* _Stored data_:
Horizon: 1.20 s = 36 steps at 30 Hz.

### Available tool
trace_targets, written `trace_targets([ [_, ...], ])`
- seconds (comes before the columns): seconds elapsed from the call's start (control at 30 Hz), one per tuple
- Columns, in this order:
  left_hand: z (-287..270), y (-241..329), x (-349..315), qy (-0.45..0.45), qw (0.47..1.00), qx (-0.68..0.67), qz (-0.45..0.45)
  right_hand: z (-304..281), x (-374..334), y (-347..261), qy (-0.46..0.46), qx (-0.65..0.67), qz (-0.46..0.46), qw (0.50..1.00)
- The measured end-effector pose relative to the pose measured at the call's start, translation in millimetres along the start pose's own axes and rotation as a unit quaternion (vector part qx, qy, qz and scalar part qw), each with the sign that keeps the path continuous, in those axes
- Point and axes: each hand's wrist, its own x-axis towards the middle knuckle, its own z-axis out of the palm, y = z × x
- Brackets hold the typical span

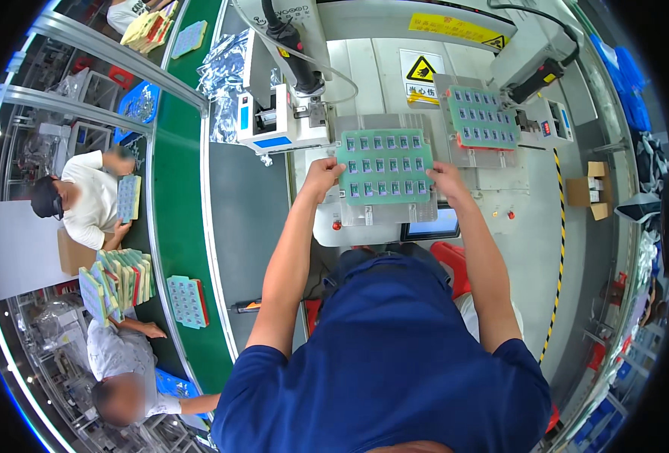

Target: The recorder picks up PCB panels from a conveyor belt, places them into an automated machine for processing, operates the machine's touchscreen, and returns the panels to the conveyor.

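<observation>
A pale green tray [385,155] with rows of small dark parts set in its pockets lies level in front of me. My left hand [323,179] grips its left edge, and my right hand [447,183] has hold of the right edge, thumbs toward the top face. Beneath the tray is a clear plastic fixture plate [357,215], whose front and back edges stick out. Whether the tray rests on that plate or hovers just above it, I cannot tell. A second filled green tray [479,117] with a red layer below sits on the right-hand fixture.
Two screwdriver heads, a left one [296,64] and a right one [534,83], hang near small feeder boxes. A screen [434,225] and red buttons line the front edge. Left runs a green conveyor [176,189] carrying a tray [188,300]; two co-workers sit beyond it near stacked trays [119,281].
</observation>
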Motion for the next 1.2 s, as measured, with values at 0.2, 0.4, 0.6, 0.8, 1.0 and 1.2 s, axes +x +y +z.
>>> trace_targets([
  [0.2,-3.3,-2.8,8.8,0.004,0.998,0.068,0.001,-4.1,-3.3,-15.8,-0.033,-0.008,0.011,0.999],
  [0.4,-4.1,3.8,3.2,-0.014,0.998,0.041,-0.036,-8.8,-5.4,-14.7,-0.039,0.030,0.036,0.998],
  [0.6,-5.5,-4.6,2.8,0.001,0.999,0.024,-0.041,-7.2,-5.0,-11.4,-0.044,0.000,0.014,0.999],
  [0.8,-2.2,-0.2,-0.5,0.021,1.000,0.019,0.001,-6.8,-3.5,-10.1,-0.038,-0.002,0.010,0.999],
  [1.0,-11.6,-10.5,-2.8,0.123,0.975,0.153,0.102,6.6,-19.1,-11.4,0.172,-0.217,-0.196,0.941],
  [1.2,5.6,34.8,7.8,0.203,0.913,0.280,0.217,62.2,-32.1,-74.6,0.114,-0.293,-0.431,0.845],
])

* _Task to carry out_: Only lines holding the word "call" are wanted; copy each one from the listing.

* _Exercise response_:
- seconds (comes before the columns): seconds elapsed from the call's start (control at 30 Hz), one per tuple
- The measured end-effector pose relative to the pose measured at the call's start, translation in millimetres along the start pose's own axes and rotation as a unit quaternion (vector part qx, qy, qz and scalar part qw), each with the sign that keeps the path continuous, in those axes

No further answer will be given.